On 25/10/2015 09:31, Markus Krötzsch wrote:
On 25.10.2015 02:18, Kingsley Idehen wrote:
On 10/24/15 10:51 AM, Markus Krötzsch wrote:
We were talking about *cyclic data* not cyclic queries (which you can also create easily using BGPs, but that's unrelated here). Apparently, BlazeGraph has performance issues when computing a path expression over a cyclic graph.
Markus
Markus,
Out of curiosity, can you share a SPARQL query example (text or query results url) that demonstrates your point?
You mean a query with BlazeGraph having performance issues? That problem was reported by Stas. He should have examples. In any case, it is always a combination of query and data.
Hi Kingsley,
I had a problem with Blazgraph queries that had path requirements containing a compound path predicate, and ending in a variable, eg
wd:Q289 wdt:P31/wdt:P279* ?o.
However, this particular example now appears to work. (With the recent upgrade of the SPARQL endpoint to the latest Blazegraph production release ?)
On the other hand, it appears that path queries can still fail if they involve a variable intended to be a fixed constant set by a BIND statement (usually the first thing a query engine will do).
So, for example, a query to count incidences of instances of subclasses of painting, where the key requirement statement is
?a wdt:P31/wdt:P279* wd:Q3305213
runs in about 0.4 seconds. However, a very similar query where the identity of that target superclass is set using a BIND statement,
BIND (wd:Q3305213 AS ?class) . ?a wdt:P31/wdt:P279* ?class .
times out -- or rather: it ought to be reporting that it has timed out, and used to, but now it doesn't throw a "Query Timed Out" error, but instead now after 120 seconds returns an (incorrect) count of zero. (An additional, new bug).
Complete versions of these queries can be found at https://www.wikidata.org/wiki/Wikidata:SPARQL_query_service/suggestions#Path...
and as a Blazegraph bug at
https://jira.blazegraph.com/browse/BLZG-1543
(although, as with a couple of other issues described on the same wiki page linked above, that I've filed a Blazegraph bug for, there doesn't seem to be any indication that anybody has actually read the bug...)
I'm not sure if Stas knows of other current issues with path queries.

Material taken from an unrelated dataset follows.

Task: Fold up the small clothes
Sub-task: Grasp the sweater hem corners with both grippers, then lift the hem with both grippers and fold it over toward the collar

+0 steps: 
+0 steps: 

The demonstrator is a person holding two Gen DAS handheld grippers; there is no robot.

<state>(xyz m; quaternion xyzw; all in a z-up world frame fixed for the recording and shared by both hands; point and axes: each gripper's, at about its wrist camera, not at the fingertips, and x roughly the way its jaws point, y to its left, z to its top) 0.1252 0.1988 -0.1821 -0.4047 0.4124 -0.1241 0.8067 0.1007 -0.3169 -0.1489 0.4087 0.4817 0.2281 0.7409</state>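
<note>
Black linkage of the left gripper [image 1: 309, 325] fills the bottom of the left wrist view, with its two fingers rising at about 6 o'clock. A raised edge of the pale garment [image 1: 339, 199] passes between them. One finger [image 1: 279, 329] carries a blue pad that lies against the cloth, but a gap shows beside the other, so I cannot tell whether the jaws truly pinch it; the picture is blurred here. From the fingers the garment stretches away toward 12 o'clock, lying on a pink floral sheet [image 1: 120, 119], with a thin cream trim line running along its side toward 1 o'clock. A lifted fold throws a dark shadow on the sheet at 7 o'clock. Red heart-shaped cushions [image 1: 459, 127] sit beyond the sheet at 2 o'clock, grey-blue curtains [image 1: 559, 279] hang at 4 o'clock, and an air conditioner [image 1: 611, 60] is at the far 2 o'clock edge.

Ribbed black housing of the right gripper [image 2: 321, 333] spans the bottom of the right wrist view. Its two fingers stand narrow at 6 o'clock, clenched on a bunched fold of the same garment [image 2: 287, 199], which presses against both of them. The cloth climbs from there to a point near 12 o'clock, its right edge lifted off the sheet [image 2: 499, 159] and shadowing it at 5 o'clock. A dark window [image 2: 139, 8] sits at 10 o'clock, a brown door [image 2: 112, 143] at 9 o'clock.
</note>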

I did post a complaint to this list, just after the query service was publicly announced, that path queries seemed very slow. They *are* still slower than the equivalent search on WDQ. But I think it was this issue with binding variables that was underlying the worst of what I was seeing.
As for cyclical paths, as I posted a couple of days ago, the queries at https://www.wikidata.org/wiki/Wikidata:WikiProject_Names/given-name_variants for counting up incidences of given-name variants involve graphs that are anything but directed (based on the P460 "said to be the same as" property), and Blazegraph seems to handle them without any particular difficulty; though it's possible that there may have been earlier problems when the service was still at an alpha stage.
-- James.